WHAT TO PRODUCE: Return the whole listing, line for line, without the pictures in it.

DATA EXTRACT:
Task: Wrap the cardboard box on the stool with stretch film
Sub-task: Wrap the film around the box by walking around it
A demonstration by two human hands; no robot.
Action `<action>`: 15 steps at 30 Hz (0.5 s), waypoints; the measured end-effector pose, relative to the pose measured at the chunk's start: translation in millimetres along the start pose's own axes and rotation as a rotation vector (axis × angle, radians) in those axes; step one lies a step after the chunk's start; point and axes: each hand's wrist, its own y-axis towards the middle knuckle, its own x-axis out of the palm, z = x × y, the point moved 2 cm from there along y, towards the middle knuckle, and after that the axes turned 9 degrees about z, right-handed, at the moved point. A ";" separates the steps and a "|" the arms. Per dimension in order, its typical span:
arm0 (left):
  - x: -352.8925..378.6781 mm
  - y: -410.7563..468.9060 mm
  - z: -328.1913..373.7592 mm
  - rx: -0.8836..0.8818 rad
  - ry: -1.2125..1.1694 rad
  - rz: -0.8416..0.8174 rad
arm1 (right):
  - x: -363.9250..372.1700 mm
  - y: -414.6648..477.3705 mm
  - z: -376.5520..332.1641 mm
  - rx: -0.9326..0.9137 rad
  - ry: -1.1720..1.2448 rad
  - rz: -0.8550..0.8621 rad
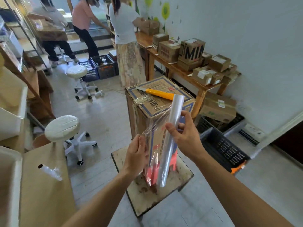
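A tall cardboard box [157,104] with blue print stands upright on a red plastic stool [172,161], which rests on a stained square board [180,176]. Clear film clings to the box's near top corner and front face. My right hand [185,136] grips a long roll of stretch film [173,128], held nearly upright in front of the box. My left hand [137,154] pinches the loose film sheet [154,138] pulled out from the roll, to its left. A yellow utility knife [157,92] lies on the box top.
Two white wheeled stools [62,128] [77,71] stand to the left. A wooden table [185,74] with several small boxes runs along the right wall; black crates [226,149] sit below. A second film roll [50,172] lies on cardboard at the lower left. Three people work at the back.
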 end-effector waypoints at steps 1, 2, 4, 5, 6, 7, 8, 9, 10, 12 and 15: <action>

EXERCISE RESPONSE:
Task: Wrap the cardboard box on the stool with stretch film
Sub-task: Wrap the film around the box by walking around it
A demonstration by two human hands; no robot.
Action `<action>`: 15 steps at 30 Hz (0.5 s), waypoints; the measured end-effector pose, relative to the pose measured at the chunk's start: translation in millimetres along the start pose's own axes and rotation as a rotation vector (axis × angle, radians) in those axes; step one lies a step after the chunk's start; point and axes: each hand's wrist, its own y-axis towards the middle knuckle, its own x-axis out of the palm, z = x × y, the point moved 2 cm from there along y, towards the middle knuckle, and after that the axes turned 9 degrees about z, right-handed, at the moved point. A ";" separates the steps and a "|" the arms. Per dimension in order, its typical span:
arm0 (left):
  - x: -352.8925..378.6781 mm
  - y: -410.7563..468.9060 mm
  - z: -328.1913..373.7592 mm
  - rx: -0.8836..0.8818 rad
  - ry: -1.2125..1.1694 rad
  - rz: -0.8416..0.8174 rad
arm1 (right):
  - x: -363.9250..372.1700 mm
  - y: -414.6648..477.3705 mm
  - z: -376.5520..332.1641 mm
  - rx: -0.9326..0.9137 rad
  - ry: -1.1720..1.2448 rad
  - rz: -0.8550..0.8621 rad
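A tall cardboard box [157,104] with blue print stands upright on a red plastic stool [172,161], which rests on a stained square board [180,176]. Clear film clings to the box's near top corner and front face. My right hand [185,136] grips a long roll of stretch film [173,128], held nearly upright in front of the box. My left hand [137,154] pinches the loose film sheet [154,138] pulled out from the roll, to its left. A yellow utility knife [157,92] lies on the box top.
Two white wheeled stools [62,128] [77,71] stand to the left. A wooden table [185,74] with several small boxes runs along the right wall; black crates [226,149] sit below. A second film roll [50,172] lies on cardboard at the lower left. Three people work at the back.
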 end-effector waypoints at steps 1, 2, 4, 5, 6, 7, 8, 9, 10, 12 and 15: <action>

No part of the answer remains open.